--- Task description ---
The whole listing below is to be returned without alteration.
----------
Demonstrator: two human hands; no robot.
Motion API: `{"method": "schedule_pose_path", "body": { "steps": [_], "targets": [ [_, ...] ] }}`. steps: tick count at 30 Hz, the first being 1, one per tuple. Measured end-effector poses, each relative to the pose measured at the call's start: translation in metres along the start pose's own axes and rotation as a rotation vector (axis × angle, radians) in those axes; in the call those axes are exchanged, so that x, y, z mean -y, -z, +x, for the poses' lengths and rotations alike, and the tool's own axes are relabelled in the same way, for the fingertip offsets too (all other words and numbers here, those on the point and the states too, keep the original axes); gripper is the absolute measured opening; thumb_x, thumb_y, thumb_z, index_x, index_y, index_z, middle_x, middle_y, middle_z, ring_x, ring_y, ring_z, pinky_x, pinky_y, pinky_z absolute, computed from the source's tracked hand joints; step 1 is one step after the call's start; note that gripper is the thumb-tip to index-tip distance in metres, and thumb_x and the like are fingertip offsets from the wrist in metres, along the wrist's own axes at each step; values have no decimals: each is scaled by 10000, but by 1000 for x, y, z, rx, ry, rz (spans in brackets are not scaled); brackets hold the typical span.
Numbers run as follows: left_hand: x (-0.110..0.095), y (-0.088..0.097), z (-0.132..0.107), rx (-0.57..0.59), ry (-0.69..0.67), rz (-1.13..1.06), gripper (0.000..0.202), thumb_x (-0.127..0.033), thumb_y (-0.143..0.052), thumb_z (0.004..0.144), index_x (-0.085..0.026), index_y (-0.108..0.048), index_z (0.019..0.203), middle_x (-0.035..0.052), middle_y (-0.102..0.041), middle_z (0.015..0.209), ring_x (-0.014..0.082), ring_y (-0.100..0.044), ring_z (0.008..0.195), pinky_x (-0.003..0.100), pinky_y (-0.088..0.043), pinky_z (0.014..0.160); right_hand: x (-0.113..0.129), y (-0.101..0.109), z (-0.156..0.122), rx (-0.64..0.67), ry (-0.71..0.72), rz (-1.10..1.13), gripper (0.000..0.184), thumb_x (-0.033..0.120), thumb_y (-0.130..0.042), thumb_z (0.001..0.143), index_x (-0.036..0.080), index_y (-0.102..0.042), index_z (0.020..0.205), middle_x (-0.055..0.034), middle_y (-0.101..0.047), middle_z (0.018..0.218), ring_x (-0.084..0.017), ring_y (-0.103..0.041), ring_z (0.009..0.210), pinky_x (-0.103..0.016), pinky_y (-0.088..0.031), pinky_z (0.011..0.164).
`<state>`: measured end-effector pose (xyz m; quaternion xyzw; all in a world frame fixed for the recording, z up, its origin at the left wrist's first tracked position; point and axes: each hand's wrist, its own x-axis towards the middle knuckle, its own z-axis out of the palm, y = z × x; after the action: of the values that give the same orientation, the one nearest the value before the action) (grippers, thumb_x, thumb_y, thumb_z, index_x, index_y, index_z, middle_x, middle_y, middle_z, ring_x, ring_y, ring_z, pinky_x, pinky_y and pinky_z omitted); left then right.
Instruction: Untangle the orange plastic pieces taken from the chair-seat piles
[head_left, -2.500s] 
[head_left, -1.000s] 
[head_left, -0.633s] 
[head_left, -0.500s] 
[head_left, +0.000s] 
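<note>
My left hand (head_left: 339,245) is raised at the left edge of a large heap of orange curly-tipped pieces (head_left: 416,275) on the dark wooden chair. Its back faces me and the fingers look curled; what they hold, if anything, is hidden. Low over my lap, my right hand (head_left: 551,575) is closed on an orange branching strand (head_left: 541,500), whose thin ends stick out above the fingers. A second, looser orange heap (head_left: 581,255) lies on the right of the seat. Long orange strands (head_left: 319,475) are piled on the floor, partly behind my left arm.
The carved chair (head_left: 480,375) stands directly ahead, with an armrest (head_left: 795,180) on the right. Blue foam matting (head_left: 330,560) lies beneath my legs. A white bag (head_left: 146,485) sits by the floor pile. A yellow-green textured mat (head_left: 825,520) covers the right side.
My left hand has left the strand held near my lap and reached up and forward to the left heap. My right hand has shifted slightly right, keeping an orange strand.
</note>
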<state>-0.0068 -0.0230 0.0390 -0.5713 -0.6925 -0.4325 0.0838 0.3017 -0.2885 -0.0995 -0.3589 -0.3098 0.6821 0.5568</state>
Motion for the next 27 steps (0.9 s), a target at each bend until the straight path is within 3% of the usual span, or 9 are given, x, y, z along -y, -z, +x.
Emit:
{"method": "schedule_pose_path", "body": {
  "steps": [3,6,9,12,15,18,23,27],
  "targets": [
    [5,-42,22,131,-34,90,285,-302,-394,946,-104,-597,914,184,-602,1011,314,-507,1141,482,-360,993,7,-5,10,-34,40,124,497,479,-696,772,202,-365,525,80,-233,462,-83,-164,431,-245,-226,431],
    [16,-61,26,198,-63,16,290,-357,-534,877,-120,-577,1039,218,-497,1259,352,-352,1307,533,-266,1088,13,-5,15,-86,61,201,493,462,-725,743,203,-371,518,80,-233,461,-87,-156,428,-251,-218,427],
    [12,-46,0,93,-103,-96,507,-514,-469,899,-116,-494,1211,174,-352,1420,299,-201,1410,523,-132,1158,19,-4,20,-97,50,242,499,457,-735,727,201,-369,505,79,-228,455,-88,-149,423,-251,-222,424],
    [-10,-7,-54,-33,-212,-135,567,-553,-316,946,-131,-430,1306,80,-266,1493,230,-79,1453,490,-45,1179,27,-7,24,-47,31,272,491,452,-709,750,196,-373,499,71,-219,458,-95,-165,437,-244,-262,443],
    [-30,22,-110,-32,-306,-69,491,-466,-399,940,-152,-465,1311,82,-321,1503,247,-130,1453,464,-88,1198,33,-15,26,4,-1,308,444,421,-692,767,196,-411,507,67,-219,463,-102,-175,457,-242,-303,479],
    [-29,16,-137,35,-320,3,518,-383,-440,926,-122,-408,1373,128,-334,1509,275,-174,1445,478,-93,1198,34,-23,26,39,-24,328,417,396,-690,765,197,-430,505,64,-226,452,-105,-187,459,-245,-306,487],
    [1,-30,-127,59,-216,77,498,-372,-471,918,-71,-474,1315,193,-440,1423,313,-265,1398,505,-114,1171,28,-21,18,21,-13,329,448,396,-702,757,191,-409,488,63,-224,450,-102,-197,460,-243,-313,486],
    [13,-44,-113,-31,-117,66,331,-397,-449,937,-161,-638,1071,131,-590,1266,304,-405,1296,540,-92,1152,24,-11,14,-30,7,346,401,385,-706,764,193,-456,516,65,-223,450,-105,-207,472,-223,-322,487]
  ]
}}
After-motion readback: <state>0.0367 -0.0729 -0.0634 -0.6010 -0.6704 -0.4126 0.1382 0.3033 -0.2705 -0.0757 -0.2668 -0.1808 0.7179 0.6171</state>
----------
--- Answer space ---
Demonstrator: two human hands; no robot.
Motion API: `{"method": "schedule_pose_path", "body": { "steps": [_], "targets": [ [_, ...] ] }}`. steps: tick count at 30 Hz, the first being 1, one per tuple. Measured end-effector poses, each relative to the pose measured at the call's start: translation in metres along the start pose's own axes and rotation as a rotation vector (axis × angle, radians) in those axes; in the call those axes are exchanged, so that x, y, z mean -y, -z, +x, for the poses' lengths and rotations alike, and the tool's own axes are relabelled in the same way, for the fingertip offsets too (all other words and numbers here, those on the point and the states too, keep the original axes); gripper is the absolute measured opening; thumb_x, thumb_y, thumb_z, index_x, index_y, index_z, middle_x, middle_y, middle_z, ring_x, ring_y, ring_z, pinky_x, pinky_y, pinky_z absolute, computed from the source's tracked hand joints; step 1 is one step after the call's start; note that gripper is the thumb-tip to index-tip distance in metres, and thumb_x and the like are fingertip offsets from the wrist in metres, along the wrist's own axes at each step; values have no decimals: each is scaled by 10000, but by 1000 for x, y, z, rx, ry, rz (spans in brackets are not scaled); brackets hold the typical span.
Numbers run as follows: left_hand: x (-0.110..0.095), y (-0.088..0.097), z (-0.132..0.107), rx (-0.57..0.59), ry (-0.69..0.67), rz (-1.13..1.06), gripper (0.000..0.202), thumb_x (-0.127..0.033), thumb_y (-0.143..0.052), thumb_z (0.004..0.144), index_x (-0.085..0.026), index_y (-0.108..0.048), index_z (0.019..0.203), middle_x (-0.035..0.052), middle_y (-0.102..0.041), middle_z (0.015..0.209), ring_x (-0.014..0.082), ring_y (-0.100..0.044), ring_z (0.008..0.195), pinky_x (-0.003..0.100), pinky_y (-0.088..0.043), pinky_z (0.014..0.160); right_hand: x (-0.113..0.129), y (-0.101..0.109), z (-0.156..0.122), rx (-0.64..0.67), ry (-0.71..0.72), rz (-1.10..1.13), gripper (0.000..0.184), thumb_x (-0.033..0.120), thumb_y (-0.130..0.042), thumb_z (0.001..0.143), index_x (-0.036..0.080), index_y (-0.102..0.042), index_z (0.020..0.205), middle_x (-0.055..0.034), middle_y (-0.101..0.047), middle_z (0.018..0.218), ring_x (-0.084..0.017), ring_y (-0.103..0.041), ring_z (0.009..0.210), pinky_x (-0.103..0.016), pinky_y (-0.088..0.031), pinky_z (0.011..0.164).
`<state>`: measured end-effector pose (xyz m; quaternion xyzw; all in a world frame fixed for the recording, z up, its origin at the left wrist's first tracked position; point and axes: each hand's wrist, its own x-axis towards the middle knuckle, its own z-axis out of the palm, y = z × x; after the action: of the values that give the same orientation, the one nearest the value before the action) (grippers, thumb_x, thumb_y, thumb_z, index_x, index_y, index_z, middle_x, middle_y, middle_z, ring_x, ring_y, ring_z, pinky_x, pinky_y and pinky_z omitted); left then right.
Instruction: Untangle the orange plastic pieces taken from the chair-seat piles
[head_left, -2.500s] 
[head_left, -1.000s] 
[head_left, -0.633s] 
[head_left, -0.500s] 
[head_left, +0.000s] 
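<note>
My left hand (head_left: 339,245) is raised at the left edge of a large heap of orange curly-tipped pieces (head_left: 416,275) on the dark wooden chair. Its back faces me and the fingers look curled; what they hold, if anything, is hidden. Low over my lap, my right hand (head_left: 551,575) is closed on an orange branching strand (head_left: 541,500), whose thin ends stick out above the fingers. A second, looser orange heap (head_left: 581,255) lies on the right of the seat. Long orange strands (head_left: 319,475) are piled on the floor, partly behind my left arm.
The carved chair (head_left: 480,375) stands directly ahead, with an armrest (head_left: 795,180) on the right. Blue foam matting (head_left: 330,560) lies beneath my legs. A white bag (head_left: 146,485) sits by the floor pile. A yellow-green textured mat (head_left: 825,520) covers the right side.
My left hand has left the strand held near my lap and reached up and forward to the left heap. My right hand has shifted slightly right, keeping an orange strand.
</note>
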<state>-0.0068 -0.0230 0.0390 -0.5713 -0.6925 -0.4325 0.0838 0.3017 -0.2885 -0.0995 -0.3589 -0.3098 0.6821 0.5568</state>
Motion for the next 27 steps (0.9 s), a target at each bend until the straight path is within 3% of the usual span, or 9 are given, x, y, z along -y, -z, +x.
Emit:
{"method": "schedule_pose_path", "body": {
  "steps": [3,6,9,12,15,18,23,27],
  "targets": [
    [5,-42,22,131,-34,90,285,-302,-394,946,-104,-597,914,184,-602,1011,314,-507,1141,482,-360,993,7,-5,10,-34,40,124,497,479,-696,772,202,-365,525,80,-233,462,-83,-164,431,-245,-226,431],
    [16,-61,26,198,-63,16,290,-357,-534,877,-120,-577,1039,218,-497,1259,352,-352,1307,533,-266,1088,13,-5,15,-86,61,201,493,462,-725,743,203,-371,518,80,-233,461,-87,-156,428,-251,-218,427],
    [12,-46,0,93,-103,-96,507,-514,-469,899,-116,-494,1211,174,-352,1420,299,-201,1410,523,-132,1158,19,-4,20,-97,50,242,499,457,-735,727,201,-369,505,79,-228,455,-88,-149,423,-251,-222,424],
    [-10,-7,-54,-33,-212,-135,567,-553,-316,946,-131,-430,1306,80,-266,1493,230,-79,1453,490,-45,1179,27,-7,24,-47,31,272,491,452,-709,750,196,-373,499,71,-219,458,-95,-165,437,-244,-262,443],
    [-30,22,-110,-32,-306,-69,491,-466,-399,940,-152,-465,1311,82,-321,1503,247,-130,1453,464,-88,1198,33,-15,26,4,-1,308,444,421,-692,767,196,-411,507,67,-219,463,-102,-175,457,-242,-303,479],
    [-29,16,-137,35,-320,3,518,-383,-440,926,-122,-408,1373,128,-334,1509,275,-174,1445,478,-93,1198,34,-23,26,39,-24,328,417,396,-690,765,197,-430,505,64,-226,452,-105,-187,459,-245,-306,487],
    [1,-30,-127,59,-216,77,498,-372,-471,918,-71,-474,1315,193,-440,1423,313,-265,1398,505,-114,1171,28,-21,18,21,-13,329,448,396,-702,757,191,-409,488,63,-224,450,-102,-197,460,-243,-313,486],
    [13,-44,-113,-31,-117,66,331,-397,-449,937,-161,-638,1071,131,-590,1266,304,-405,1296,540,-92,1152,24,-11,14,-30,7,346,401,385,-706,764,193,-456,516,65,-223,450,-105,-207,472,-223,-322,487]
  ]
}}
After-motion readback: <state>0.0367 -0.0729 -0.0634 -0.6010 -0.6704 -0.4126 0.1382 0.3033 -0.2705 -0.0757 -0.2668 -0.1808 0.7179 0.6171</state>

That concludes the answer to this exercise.